An encouraging aspect of sourcing marketing more efficiently is that the payoff can materialize relatively quickly. Often, merely creating more visibility into a supplier’s relationships across a firm and discussing the level of business with the supplier can elicit more favorable pricing. It is a good idea to look for this low-hanging fruit and harvest it with tightly controlled, guaranteed-to-succeed pilot projects. The quick wins that come out of such projects naturally relieve some of the organization’s resistance to change and create momentum for wider adoption. For the longer term, much higher benefits should be targeted and pursued. One consumer products company was able to target up to 8 percent in savings on creative services by developing a more competitive bidding process for choosing agencies. It targeted 16 percent savings by utilizing lower-cost resources, including internal graphic designers, for less complicated work. And it targeted 18 percent savings by adopting a pre-

ferred set of enterprise-wide vendors. Overall, the company’s cost reduction target reached 42 percent: a US$10 million savings in a firm spending $25 million on creative services! In short, a company that undertakes a marketing sourcing initiative can expect extensive return on its investment.

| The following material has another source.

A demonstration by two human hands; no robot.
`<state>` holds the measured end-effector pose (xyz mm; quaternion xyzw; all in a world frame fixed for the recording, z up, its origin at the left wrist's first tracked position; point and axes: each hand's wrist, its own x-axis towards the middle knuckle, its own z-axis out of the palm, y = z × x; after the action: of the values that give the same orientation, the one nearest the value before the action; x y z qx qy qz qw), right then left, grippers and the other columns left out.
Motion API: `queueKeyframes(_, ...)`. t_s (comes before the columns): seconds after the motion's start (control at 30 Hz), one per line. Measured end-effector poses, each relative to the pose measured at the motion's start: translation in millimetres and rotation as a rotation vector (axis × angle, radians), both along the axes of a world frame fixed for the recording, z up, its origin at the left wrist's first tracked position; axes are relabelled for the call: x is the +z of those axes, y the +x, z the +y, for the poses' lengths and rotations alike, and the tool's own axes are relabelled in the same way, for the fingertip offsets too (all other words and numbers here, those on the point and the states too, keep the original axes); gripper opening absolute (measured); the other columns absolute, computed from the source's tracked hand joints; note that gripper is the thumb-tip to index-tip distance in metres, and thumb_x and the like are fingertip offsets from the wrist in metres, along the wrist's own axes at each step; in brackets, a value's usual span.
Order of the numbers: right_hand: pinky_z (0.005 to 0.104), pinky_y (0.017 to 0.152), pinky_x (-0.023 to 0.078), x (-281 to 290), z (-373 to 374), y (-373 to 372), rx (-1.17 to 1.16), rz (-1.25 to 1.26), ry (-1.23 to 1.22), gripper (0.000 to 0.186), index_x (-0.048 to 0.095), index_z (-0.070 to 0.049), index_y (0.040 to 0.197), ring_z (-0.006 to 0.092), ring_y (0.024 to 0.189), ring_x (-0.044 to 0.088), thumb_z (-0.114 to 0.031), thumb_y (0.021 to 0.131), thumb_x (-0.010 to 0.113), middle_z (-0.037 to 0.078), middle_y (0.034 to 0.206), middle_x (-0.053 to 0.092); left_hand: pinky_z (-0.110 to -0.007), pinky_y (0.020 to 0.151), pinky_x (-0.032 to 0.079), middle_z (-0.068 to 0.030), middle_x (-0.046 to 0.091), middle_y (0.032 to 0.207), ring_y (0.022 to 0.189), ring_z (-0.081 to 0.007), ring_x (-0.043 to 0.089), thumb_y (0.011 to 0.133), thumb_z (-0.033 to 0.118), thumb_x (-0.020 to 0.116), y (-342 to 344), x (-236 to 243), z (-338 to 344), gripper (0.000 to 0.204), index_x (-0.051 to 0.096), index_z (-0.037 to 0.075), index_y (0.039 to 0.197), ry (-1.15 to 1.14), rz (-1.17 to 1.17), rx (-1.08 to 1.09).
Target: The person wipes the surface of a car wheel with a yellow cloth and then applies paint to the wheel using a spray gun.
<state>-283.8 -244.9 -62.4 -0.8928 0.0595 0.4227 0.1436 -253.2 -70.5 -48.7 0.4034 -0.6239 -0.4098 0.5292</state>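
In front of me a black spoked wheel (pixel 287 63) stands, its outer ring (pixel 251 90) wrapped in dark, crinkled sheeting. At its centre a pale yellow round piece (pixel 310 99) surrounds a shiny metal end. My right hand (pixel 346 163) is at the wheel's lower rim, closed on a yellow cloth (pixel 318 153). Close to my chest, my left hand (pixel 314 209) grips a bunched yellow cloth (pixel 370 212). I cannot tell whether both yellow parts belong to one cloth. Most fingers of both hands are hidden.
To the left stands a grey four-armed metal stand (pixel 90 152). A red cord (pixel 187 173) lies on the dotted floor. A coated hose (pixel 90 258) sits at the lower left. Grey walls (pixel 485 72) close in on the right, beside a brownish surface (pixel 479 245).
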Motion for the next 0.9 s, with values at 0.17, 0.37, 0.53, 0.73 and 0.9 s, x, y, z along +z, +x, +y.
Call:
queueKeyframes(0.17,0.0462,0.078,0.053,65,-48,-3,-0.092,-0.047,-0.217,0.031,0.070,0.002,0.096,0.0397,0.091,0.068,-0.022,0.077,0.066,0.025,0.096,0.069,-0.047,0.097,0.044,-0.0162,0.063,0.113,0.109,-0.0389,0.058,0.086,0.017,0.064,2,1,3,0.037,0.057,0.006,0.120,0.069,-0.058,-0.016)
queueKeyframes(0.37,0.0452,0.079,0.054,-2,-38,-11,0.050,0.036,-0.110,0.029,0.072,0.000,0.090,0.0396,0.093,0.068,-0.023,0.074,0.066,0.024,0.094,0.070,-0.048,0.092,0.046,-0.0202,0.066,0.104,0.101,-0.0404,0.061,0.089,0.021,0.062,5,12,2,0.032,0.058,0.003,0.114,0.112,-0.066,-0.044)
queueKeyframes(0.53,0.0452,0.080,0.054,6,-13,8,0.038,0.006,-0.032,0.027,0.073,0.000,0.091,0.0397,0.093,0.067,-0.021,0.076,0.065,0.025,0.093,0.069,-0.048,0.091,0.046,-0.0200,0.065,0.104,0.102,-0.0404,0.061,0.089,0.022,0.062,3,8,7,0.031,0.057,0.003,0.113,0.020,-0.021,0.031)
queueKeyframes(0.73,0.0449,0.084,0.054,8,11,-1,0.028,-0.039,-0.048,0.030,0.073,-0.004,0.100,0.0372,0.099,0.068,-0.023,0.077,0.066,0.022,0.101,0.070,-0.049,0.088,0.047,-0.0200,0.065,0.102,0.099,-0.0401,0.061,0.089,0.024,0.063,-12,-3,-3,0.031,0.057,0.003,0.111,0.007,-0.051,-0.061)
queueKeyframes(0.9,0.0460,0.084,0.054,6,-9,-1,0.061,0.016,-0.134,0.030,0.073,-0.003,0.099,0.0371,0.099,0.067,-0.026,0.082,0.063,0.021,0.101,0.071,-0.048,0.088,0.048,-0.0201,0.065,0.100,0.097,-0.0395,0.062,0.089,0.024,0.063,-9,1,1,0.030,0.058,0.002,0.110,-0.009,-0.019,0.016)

Improved economics provides more money for other marketing initiatives—or higher profits for shareholders. New analytical tools and data result in better-trained marketing personnel capable of making more informed decisions about project specifications, job allocation, and purchasing. Deeper insight into supplier activities and more careful development of supplier relationships produce better price, service, and quality, as well as more reliable deliveries. And all of this can be achieved without interfering with creative goals or treading on the marketer’s fundamental decision-making autonomy.